How are you doing the clone here?

Is this from within Windows or when booting from the Acronis Rescue Media?

Where are you doing this clone?  Using the old 2012 Dell laptop or somewhere else?

How are the old and new laptop drives connected, and where are they connected?

Please see KB 56634: Acronis True Image: how to clone a disk - and review the step by step guide given there.

Note: the first section of the above KB document directs laptop users to KB 2931: How to clone a laptop hard drive - and has the following paragraph:

It is recommended to put the new drive in the laptop first, and connect the old drive via USB. Otherwise you will may not be able to boot from the new cloned drive, as Acronis True Image will apply a bootability fix to the new disk and adjust the boot settings of the target drive to boot from USB. If the new disk is inside the laptop, the boot settings will be automatically adjusted to boot from internal disk. As such, hard disk bays cannot be used for target disks. For example, if you have a target hard disk (i.e. the new disk to which you clone, and from which you intend to boot the machine) in a bay, and not physically inside the laptop, the target hard disk will be unbootable after the cloning.

Acronis is installed on the old laptop, on the existing Windows drive.(originally win 7, now running 10)

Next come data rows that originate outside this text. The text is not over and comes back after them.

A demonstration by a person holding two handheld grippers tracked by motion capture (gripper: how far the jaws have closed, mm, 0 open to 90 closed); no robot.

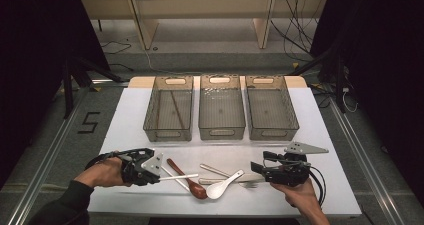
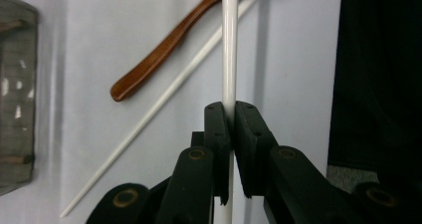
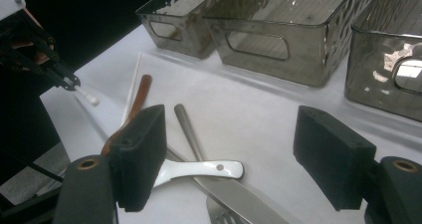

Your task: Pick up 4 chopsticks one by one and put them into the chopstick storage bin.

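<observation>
My left gripper (image 1: 156, 176) is shut on a white chopstick (image 1: 180, 176), held just above the table and pointing right. In the left gripper view the jaws pinch the white chopstick (image 2: 229, 45) near its end. A second white chopstick (image 2: 164, 99) and a brown wooden spoon (image 1: 187, 180) lie on the white table below it. My right gripper (image 1: 261, 162) stands open by the front right, nothing between its pads (image 3: 142, 154). Below its jaws lie a white ceramic spoon (image 3: 199, 169), a metal handle (image 3: 189, 132) and a fork (image 3: 234, 199).
Three smoky clear bins stand in a row at the back: left bin (image 1: 167, 130) with brown chopsticks inside, middle bin (image 1: 221, 130), right bin (image 1: 272, 130). The table's front edge (image 1: 225, 212) runs just below the utensils. Dark floor and cables surround the table.
</observation>
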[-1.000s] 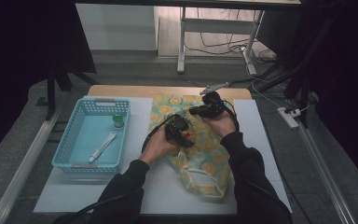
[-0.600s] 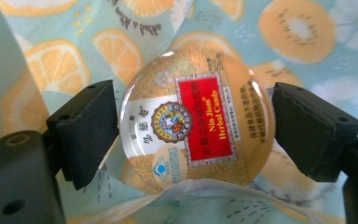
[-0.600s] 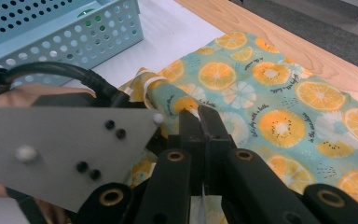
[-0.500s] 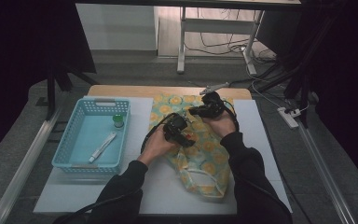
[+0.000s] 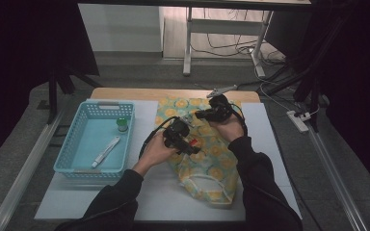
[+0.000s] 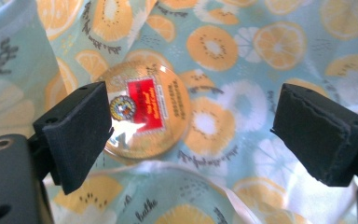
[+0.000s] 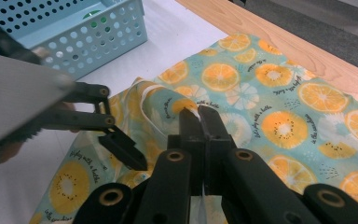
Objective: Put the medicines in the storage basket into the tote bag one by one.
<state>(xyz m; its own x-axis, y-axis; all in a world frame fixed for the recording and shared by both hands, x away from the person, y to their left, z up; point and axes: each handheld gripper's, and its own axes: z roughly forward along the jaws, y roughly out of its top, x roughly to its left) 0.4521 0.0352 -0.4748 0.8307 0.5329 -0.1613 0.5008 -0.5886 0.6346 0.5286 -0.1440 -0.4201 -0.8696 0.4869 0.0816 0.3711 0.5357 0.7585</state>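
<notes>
Fabric bag (image 5: 207, 159) with the citrus print lies flat mid-desk, running from the far edge toward the near edge, its white handle loop at the near end. We judge it soft and limp: it drapes, bunches and won't hold its mouth open by itself, so one claw has to pinch the rim while the other works inside. Best hold is the hemmed edge or the handle, not the flat of the cloth.

Round tin (image 6: 147, 112), glossy gold lid with a red label, sits on the bag's cloth just behind a raised fold of it. We judge it light, rigid and slick on top; take it across the rim, not the lid face.

Left claw (image 6: 191, 135): jaws have just been opening and now stand wide. The tin lies beyond and between them, partly hidden by the left pad; neither pad presses on it. Looks like a release, with the tin left in or on the bag; we can't tell whether it's fully inside.

Right claw (image 7: 199, 116): jaws fully together, nipping a fold of the bag's edge and lifting it a little off the desk, toward the far edge.

Blue basket (image 5: 84, 159) sits at the left edge of the desk with a small green-capped item (image 5: 122, 124) and a white tube (image 5: 106, 150) in it, well apart from the bag.
</notes>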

The new drive is attached via a USB cable.

 

 

Using your recommendation, swap the drives (new one inside, old on the USB),

then I should set the pc to boot from usb, let windows start and repeat original process of running 2020.

 

Thank you for this key KB information.  Now the challenge is to disassemble the pc to get to the drive.

 

Bill

 

Bill, to boot from USB you need to create the Acronis Rescue Media and use this, you cannot boot your original laptop drive from USB.

Given the age of your laptop, you may be best to use the Linux version of the rescue media which you can create using the Advanced option of the Rescue Media Builder tool.  You can try creating the Simple version of the media given you are running Windows 10, this will use the Recovery Environment files from the laptop and create the Windows PE version of rescue media.

See KB 63226: Acronis True Image 2020: how to create bootable media and KB 59877: Acronis True Image: how to distinguish between UEFI and Legacy BIOS boot modes of Acronis Bootable Media

For help in opening up the Dell laptop, I would recommend visiting the Dell Support website and looking for a user guide or maintenance manual for the laptop which normally has step by step procedures for replacing any user changeable parts such as the disk drive.